The Calculus Problem Nobody Could Solve

I recently did a problem like this. The solution was to draw a graph, with a point. This causes you to think of two possible solutions and then it became easy. Thank you for showing us this.

nexusnexus

Note: there is no trig in this book and that is a good thing. Second note: all books by Silverman are great. Especially his translations of Russian books. Last (for now): he also has a much larger calculus book; one of the best out there.

koningen

as someone who hasn't taken a calculus class yet but did a decent amount of self studying, I'm quite proud of myself for being able so solve it :)

DOROnoDORO

I think what makes this problem hard isn't any specific knowledge or techniques you need to be aware of, but the fact that you aren't given that much information — it can be impossible to know where to start. This is why it's important for math students to not just learn specific knowledge or techniques, but general problem-solving skills that will serve them well in any situation. I was stumped for a little while, and then I decided to *name the point* on y=x^2 where the line was tangent. I named it (a, b), and that opened up the whole problem to be solved pretty easily. Naming your unknowns is an important problem-solving technique in math that can be useful anywhere.

justintroyka

This is the book that I learned calculus from when I was in high school. It's probably my favorite calculus book despite it not being as extensive with its topic coverage as other texts. Seeing you talk about this brings back allot of memories. In high school, my math teacher told me I should work on improving my analytic geometry. So, I was looking for problems to solve and making up my own. And one that stuck with me was finding where the tangent line of y = x^2 intersects the y axis. I remember using this book and the material I learned from it to solve it. The result (which is -y) at time got me excited. It stuck with me all these years.

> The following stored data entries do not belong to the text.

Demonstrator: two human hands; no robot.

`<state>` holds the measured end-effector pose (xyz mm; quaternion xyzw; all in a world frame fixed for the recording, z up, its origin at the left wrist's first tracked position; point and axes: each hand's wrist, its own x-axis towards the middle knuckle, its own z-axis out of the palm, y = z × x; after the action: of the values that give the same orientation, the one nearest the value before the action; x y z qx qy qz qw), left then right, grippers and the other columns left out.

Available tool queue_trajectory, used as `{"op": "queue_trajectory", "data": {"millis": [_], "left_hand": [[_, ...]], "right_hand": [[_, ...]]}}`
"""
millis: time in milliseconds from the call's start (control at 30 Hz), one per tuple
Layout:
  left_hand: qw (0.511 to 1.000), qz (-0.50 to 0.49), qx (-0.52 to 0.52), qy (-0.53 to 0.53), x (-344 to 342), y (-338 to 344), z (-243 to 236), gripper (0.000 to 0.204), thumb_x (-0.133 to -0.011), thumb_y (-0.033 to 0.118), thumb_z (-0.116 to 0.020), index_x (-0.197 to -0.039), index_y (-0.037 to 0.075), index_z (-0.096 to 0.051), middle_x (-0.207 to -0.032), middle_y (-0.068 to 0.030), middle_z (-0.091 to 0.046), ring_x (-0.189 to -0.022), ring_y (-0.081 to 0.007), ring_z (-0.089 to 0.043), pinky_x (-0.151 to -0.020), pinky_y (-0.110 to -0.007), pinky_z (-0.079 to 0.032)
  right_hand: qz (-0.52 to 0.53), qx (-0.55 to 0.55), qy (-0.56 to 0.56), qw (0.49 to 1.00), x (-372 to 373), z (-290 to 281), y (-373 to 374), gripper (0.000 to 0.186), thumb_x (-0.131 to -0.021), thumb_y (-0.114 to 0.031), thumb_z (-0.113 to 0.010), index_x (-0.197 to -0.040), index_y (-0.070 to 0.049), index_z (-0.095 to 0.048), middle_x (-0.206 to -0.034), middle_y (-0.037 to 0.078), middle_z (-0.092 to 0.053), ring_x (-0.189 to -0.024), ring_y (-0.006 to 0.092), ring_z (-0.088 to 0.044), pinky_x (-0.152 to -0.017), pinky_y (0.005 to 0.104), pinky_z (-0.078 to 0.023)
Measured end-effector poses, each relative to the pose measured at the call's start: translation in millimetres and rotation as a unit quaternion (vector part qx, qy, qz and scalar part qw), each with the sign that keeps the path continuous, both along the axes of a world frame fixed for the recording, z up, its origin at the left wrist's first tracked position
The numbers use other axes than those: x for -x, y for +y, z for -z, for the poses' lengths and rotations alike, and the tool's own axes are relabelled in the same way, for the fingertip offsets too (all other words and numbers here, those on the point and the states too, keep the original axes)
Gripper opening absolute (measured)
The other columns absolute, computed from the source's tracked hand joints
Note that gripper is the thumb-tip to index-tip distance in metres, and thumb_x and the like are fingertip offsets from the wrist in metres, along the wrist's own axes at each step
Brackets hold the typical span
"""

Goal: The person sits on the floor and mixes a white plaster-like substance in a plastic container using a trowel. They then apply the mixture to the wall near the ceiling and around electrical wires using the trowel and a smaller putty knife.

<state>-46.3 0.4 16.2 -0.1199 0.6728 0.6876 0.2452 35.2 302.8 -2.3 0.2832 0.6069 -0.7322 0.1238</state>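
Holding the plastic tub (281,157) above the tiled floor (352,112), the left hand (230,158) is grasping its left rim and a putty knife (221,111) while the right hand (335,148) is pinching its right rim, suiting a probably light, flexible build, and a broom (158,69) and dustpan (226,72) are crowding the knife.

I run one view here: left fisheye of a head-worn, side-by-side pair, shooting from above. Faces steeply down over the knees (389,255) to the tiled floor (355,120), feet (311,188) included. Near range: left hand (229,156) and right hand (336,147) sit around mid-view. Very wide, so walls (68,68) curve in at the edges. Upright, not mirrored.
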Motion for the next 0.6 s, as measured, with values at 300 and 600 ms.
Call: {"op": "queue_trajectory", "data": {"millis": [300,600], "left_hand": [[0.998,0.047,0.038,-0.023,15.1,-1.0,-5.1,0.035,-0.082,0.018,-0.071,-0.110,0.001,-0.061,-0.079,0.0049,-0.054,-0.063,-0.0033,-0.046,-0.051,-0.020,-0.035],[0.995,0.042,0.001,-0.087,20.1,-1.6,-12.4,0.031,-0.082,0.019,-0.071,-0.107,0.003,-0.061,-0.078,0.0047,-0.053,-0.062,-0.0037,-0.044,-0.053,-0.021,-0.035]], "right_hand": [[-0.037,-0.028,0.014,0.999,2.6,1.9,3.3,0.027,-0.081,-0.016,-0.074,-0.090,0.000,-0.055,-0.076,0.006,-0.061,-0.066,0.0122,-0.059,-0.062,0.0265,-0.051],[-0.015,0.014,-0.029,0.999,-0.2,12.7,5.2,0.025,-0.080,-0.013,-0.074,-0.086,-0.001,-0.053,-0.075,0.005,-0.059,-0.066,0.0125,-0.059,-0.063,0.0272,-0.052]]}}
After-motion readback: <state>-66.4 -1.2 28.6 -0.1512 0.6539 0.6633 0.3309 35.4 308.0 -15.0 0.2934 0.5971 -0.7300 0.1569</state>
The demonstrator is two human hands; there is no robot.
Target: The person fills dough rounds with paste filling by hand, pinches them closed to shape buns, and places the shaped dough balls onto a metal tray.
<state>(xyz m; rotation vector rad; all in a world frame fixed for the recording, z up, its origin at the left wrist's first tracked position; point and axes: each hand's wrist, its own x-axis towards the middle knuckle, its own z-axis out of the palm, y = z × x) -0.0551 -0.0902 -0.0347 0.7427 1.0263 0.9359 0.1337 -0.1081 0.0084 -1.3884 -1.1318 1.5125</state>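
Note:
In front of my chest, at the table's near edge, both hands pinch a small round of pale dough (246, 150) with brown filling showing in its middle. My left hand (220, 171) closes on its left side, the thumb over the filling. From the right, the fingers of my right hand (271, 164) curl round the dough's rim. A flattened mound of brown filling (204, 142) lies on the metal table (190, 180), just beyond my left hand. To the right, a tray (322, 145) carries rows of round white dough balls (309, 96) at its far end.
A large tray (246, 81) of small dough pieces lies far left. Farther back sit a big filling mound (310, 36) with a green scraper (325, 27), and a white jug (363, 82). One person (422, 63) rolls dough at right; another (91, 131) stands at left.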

By the time I got to calculus in college, my understanding was much deeper than my peers. I was the only one in the class to solve the most difficult problem on the calc 1 final. Even the professor didn't anticipate the methodology in my solution. I credit this book for that.

pacopascal

When you showed the problem, I paused the video, solved the problem in my notebook, then continued the video. The way you solved it was so different from the way I did. I kind of think my way was better. But I think you solved it how a math teacher would solve it.

We had that kind of problems in high school, also with other conics. But in this case you can also write intersection of line of slope a through (1, -1) with the parabola.
a x - 1 - a == x^2
Then just solve for a, where discriminant is 0.
a^2 - 4 a - 4==0
Then just place the solutions in a x - 1 - a.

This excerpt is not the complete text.